Le fasce più deboli della popolazione devono essere messe in condizione di non percepire l’immigrazione come un danno. In altre parole, bisogna scongiurare il pericolo di una “guerra tra gli ultimi” (che in molti casi è già in corso). Gli italiani in condizione di indigenza e non adeguatamente assistiti sono spesso portati a giudicare l’assistenza ai migranti come un torto nei propri confronti (“perché a loro sì e a noi no?”).
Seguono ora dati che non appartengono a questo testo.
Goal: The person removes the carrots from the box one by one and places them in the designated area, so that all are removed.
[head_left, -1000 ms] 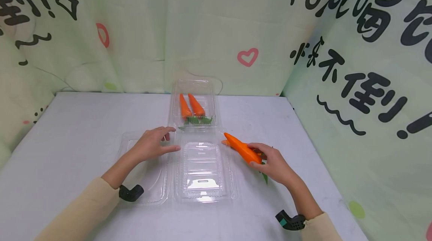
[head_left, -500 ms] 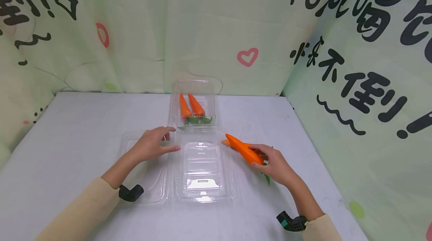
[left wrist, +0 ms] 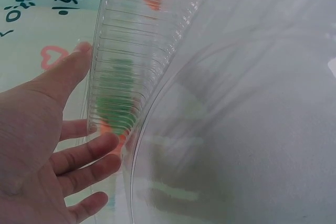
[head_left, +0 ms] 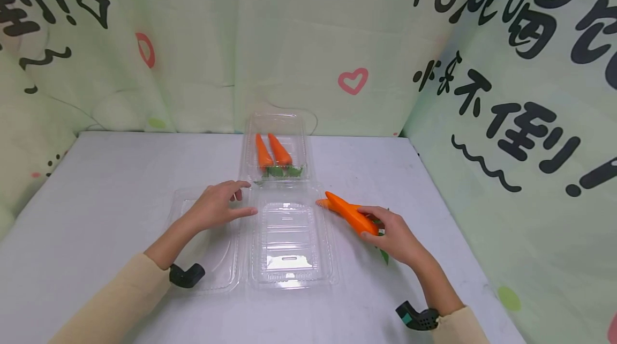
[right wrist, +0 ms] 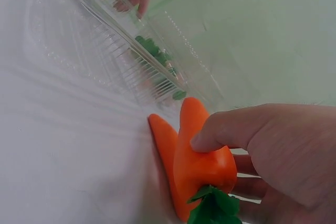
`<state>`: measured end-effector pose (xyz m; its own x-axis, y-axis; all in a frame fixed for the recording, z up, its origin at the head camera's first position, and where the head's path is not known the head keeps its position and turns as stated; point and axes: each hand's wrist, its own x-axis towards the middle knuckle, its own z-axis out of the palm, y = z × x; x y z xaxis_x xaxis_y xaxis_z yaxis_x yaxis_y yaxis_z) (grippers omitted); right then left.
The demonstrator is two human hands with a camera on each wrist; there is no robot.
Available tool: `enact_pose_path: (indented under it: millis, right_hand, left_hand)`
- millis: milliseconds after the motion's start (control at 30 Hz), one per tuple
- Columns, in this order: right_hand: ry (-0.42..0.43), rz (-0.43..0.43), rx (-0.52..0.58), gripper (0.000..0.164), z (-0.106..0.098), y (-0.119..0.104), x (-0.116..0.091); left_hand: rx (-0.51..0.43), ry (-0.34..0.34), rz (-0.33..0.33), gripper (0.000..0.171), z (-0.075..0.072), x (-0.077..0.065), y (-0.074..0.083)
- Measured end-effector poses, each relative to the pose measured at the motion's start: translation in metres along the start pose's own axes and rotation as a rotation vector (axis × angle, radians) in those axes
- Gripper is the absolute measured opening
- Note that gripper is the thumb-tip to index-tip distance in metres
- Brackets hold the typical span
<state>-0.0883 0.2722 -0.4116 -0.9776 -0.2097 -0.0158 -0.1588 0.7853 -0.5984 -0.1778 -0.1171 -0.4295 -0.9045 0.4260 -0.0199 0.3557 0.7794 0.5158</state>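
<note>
My right hand (head_left: 392, 231) grips an orange carrot (head_left: 351, 212) with green leaves, thumb on one side and fingers round the other. Another carrot (right wrist: 164, 132) lies beside and partly behind it, its tip by the right rim of the clear plastic box (head_left: 291, 274). At the box's left edge is my left hand (head_left: 224, 207), thumb and fingers spread apart and holding nothing. In the left wrist view its thumb tip and fingertips come right at the ribbed clear wall (left wrist: 118, 40).
Behind the box stands another clear container (head_left: 301, 146) with two carrots (head_left: 280, 150) in it. A clear lid half (head_left: 217, 258) lies left of the box, under my left forearm. A printed curtain (head_left: 289, 38) rises behind the white table (head_left: 120, 172).
My right hand has shifted slightly to the right with the carrot, and the carrot's tip has drawn back to the right. The left hand and the containers stay where they were.
</note>
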Motion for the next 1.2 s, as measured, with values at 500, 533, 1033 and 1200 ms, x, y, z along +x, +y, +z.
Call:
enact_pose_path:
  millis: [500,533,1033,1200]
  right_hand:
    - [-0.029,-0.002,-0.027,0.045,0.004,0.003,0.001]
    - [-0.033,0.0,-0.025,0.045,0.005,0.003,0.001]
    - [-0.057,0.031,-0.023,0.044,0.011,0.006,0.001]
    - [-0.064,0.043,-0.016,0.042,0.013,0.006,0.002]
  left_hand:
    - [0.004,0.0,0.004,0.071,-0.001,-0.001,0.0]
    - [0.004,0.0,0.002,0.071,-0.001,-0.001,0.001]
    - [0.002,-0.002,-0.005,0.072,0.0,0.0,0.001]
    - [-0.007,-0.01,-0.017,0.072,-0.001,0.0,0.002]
Inoltre, gli immigrati (regolari o irregolari che siano) non vanno certo ad abitare nelle Ztl, ma nei quartieri più “difficili”. Perciò è assolutamente necessario che la politica sull’immigrazione non si limiti a indiscutibili motivazioni di carattere umanitario, ma ne ribadisca la necessità economica (e quindi l’utilità per tutti), come si diceva sopra. Soprattutto, la politica pro-immigrati non può essere disgiunta dalla lotta per una maggiore giustizia sociale. Quindi, bisogna insistere nella battaglia per il salario minimo e battersi per il ripristino del reddito di cittadinanza, o di qualche misura analoga (non la caricatura escogitata dall’attuale governo). Si tratta di un programma vasto, certamente inattuabile nelle attuali condizioni politiche: ma potrebbe costituire il nucleo di un serio programma di opposizione, da presentare in occasione dei prossimi appuntamenti elettorali.